The Center for Disaster Philanthropy is proud to partner with Foundation Center, the leading source of information about philanthropy worldwide, to present this interactive dashboard, which provides an analysis of disaster-related funding by foundations, governments, corporations, and individuals. The data presented here illuminate funding trends, expose imbalances in where and when contributions are made, and can help donors make more strategic decisions about their investments in the full life cycle of disasters, including preparedness and recovery efforts.

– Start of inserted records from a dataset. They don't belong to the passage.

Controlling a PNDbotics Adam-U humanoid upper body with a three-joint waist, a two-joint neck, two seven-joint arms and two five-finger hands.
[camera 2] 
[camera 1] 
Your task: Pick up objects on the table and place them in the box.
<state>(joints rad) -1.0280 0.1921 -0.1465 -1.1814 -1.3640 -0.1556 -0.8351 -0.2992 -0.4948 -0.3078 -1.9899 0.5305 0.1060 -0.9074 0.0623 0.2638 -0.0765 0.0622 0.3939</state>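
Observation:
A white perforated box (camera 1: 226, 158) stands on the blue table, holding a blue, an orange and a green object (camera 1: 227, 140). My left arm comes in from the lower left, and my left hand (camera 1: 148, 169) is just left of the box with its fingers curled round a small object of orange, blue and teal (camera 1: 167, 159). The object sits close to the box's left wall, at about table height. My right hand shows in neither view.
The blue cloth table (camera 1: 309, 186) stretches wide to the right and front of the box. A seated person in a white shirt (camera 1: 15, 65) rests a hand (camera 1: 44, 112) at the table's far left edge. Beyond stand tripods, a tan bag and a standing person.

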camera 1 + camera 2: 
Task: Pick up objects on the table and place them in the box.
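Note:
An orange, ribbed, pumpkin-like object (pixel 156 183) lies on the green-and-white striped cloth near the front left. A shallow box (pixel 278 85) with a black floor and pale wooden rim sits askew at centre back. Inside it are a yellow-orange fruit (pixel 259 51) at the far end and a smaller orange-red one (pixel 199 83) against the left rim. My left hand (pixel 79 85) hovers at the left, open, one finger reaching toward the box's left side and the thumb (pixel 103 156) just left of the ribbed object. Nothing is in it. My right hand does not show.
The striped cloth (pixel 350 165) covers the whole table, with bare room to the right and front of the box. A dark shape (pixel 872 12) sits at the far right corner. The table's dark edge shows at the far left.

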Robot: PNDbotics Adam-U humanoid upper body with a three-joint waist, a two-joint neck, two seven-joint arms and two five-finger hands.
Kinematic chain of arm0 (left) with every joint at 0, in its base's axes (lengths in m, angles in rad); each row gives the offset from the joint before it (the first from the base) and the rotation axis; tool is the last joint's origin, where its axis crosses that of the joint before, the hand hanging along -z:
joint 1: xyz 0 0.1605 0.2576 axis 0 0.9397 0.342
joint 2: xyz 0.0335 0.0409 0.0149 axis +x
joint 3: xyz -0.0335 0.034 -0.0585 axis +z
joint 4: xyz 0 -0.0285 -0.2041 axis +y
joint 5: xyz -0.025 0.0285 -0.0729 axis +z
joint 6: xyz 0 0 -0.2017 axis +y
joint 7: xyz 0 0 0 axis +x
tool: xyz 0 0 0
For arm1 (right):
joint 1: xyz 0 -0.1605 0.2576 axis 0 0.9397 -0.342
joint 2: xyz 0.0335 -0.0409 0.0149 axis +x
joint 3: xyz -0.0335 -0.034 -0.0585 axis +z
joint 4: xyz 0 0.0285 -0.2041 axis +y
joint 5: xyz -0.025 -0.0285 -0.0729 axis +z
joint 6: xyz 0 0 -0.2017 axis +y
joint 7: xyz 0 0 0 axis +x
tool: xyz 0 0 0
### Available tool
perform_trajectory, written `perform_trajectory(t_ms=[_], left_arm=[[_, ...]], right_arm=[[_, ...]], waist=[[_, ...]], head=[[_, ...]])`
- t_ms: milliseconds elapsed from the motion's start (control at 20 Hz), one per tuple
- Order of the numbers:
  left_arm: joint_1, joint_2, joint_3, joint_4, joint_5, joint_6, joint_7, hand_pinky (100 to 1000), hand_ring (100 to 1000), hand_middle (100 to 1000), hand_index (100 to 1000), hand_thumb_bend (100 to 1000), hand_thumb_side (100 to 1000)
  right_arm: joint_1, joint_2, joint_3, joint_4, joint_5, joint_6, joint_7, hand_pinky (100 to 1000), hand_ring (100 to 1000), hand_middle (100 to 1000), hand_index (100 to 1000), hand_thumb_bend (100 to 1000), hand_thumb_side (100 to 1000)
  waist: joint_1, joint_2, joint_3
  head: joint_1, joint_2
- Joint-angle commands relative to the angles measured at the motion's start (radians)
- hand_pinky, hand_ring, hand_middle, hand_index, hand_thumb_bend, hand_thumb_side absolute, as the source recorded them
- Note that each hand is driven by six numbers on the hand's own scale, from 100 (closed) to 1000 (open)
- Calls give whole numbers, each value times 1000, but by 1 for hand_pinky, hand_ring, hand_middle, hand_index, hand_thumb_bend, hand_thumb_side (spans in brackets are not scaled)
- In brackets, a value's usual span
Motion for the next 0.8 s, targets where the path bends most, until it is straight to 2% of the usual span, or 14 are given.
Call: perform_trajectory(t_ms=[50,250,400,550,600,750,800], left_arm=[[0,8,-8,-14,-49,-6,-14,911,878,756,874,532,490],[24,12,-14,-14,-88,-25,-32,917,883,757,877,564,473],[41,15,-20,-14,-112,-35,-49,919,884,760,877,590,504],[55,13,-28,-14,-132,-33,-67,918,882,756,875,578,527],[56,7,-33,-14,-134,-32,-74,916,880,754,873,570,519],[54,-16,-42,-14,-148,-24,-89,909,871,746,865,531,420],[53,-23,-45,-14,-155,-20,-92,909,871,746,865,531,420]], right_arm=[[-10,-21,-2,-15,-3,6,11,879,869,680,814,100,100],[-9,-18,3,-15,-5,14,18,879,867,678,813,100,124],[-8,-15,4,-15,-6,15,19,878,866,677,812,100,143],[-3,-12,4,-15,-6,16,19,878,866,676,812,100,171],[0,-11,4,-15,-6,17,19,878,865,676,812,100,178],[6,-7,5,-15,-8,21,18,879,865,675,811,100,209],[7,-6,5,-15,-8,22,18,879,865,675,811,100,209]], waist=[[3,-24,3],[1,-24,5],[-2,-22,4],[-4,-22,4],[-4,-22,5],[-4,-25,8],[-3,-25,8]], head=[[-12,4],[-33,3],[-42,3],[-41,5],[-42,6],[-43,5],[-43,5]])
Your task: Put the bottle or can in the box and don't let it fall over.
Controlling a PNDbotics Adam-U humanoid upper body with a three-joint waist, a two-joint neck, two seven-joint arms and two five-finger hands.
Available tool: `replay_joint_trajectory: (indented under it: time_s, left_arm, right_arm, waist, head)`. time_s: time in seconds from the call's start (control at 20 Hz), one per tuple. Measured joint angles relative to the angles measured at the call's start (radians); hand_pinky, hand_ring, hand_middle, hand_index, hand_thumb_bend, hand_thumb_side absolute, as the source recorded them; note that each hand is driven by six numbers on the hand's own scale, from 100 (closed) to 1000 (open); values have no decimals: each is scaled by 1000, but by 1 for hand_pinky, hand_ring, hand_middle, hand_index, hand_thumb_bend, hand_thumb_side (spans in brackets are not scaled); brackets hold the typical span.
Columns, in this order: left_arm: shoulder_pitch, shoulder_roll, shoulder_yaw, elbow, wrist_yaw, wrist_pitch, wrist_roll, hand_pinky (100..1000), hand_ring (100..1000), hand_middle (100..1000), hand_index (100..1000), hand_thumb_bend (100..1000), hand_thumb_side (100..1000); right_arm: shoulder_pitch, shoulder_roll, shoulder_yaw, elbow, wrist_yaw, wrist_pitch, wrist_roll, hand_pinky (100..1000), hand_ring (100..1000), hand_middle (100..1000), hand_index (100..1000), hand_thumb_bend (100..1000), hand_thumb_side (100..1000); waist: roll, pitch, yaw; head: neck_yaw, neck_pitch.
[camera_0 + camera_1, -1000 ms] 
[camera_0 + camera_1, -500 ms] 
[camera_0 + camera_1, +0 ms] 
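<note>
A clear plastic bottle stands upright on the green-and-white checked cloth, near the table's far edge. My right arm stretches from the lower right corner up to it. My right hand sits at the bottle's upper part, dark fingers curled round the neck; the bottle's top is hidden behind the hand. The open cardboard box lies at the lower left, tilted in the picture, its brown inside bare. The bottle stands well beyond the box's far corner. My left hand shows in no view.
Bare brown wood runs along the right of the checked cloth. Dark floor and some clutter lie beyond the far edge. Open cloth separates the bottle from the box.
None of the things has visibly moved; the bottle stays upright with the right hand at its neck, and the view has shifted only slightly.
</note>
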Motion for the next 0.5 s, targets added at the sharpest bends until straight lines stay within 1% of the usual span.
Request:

The report draws from 12 data sources, including first-time analysis of contributions by non-U.S. donors, public charities, and smaller U.S. foundations. In total, the new report documents $30 billion in private, public, corporate, and individual disaster-related giving to address major disasters and humanitarian crises that affected millions globally in 2016.
Key findings for 2016 philanthropic funding reveal:
- Almost $200 million in funding by global foundations and public charities for disasters and humanitarian crises.
- Natural disasters accounted for 44 percent of disaster funding.
- Man-made accidents received 15 percent of disaster funding, with several large grants addressing the Flint, Michigan water crisis.
Among disaster assistance strategies, more than 40 percent of dollars were for response and relief; 17 percent went toward reconstruction and recovery—more than half of this was related to the Flint water crisis.